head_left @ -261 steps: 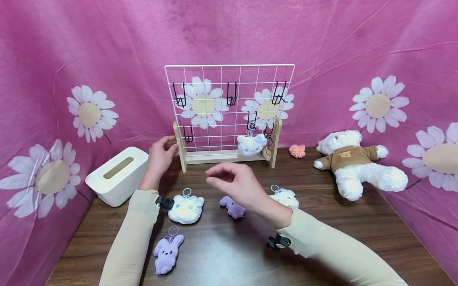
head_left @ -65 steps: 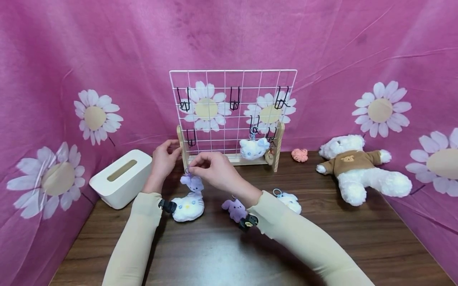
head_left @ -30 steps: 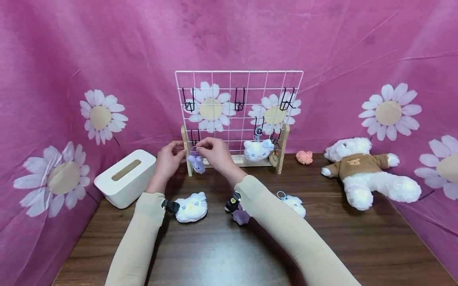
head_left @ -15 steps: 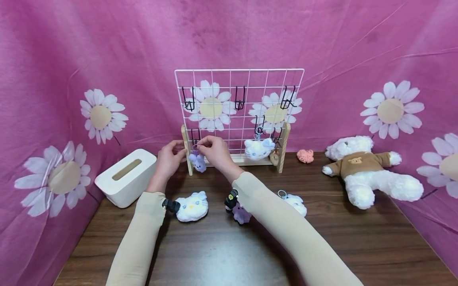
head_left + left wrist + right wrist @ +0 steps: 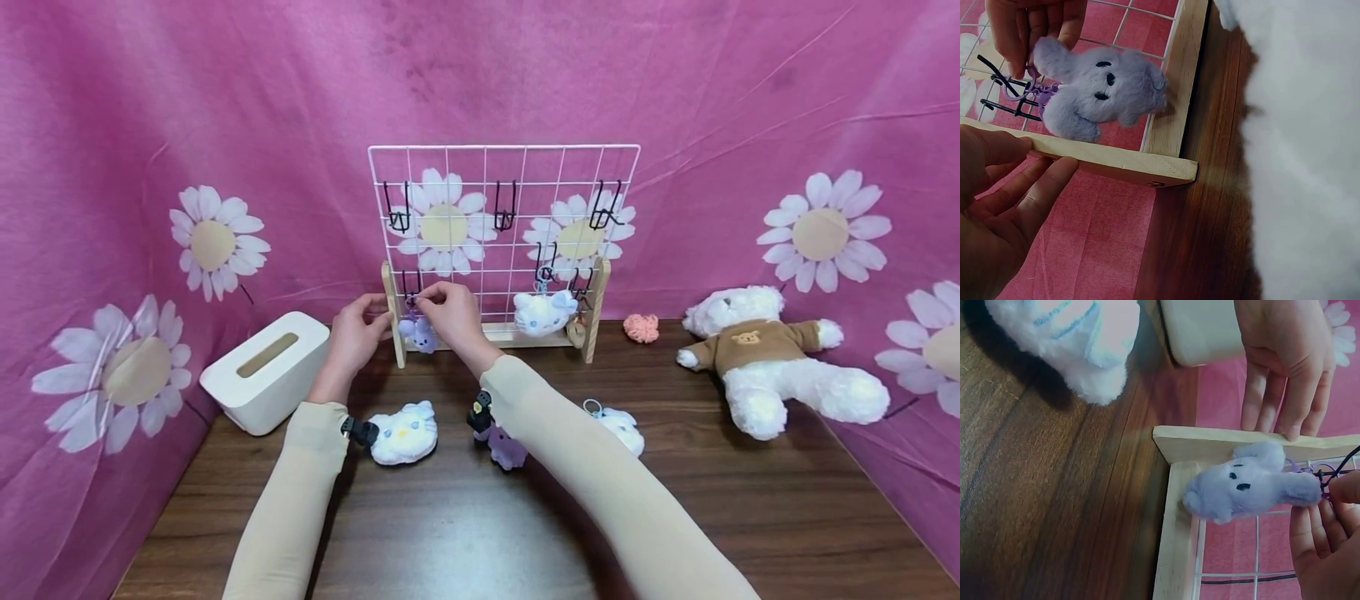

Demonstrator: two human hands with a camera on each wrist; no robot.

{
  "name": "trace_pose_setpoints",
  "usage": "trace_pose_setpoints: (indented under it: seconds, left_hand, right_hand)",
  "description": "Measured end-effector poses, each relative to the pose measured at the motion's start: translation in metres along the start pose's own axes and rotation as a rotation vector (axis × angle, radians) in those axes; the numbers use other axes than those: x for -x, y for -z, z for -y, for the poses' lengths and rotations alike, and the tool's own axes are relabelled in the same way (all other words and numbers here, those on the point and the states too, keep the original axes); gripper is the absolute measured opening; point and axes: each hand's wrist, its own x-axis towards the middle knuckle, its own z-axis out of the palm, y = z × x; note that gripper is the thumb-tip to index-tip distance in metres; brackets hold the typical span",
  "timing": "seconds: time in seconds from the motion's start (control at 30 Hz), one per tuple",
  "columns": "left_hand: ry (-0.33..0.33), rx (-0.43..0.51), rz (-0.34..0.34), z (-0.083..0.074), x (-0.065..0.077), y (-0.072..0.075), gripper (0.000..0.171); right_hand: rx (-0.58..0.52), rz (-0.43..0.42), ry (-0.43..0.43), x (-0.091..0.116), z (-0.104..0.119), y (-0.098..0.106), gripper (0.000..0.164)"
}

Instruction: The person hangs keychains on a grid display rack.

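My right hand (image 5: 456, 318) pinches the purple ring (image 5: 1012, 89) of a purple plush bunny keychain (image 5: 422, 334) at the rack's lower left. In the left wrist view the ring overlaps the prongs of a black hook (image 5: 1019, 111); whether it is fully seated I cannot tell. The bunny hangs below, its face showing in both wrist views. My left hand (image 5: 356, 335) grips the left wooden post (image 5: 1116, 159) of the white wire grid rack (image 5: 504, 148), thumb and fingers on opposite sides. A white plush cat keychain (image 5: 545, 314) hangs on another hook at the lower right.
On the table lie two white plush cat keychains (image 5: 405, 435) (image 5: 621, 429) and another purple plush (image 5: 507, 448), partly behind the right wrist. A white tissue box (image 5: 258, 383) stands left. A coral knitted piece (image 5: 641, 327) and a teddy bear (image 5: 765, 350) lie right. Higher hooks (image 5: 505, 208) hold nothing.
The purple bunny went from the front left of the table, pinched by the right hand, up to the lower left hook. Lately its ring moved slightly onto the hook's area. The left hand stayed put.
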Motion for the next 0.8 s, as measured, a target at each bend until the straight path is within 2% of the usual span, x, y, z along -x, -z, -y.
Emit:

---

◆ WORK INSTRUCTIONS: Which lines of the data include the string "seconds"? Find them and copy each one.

◆ WRITTEN RESPONSE:
  "usage": "trace_pose_setpoints: (indented under it: seconds, left_hand, right_hand)",
  "timing": "seconds: time in seconds from the motion's start (control at 30 Hz), one per tuple",

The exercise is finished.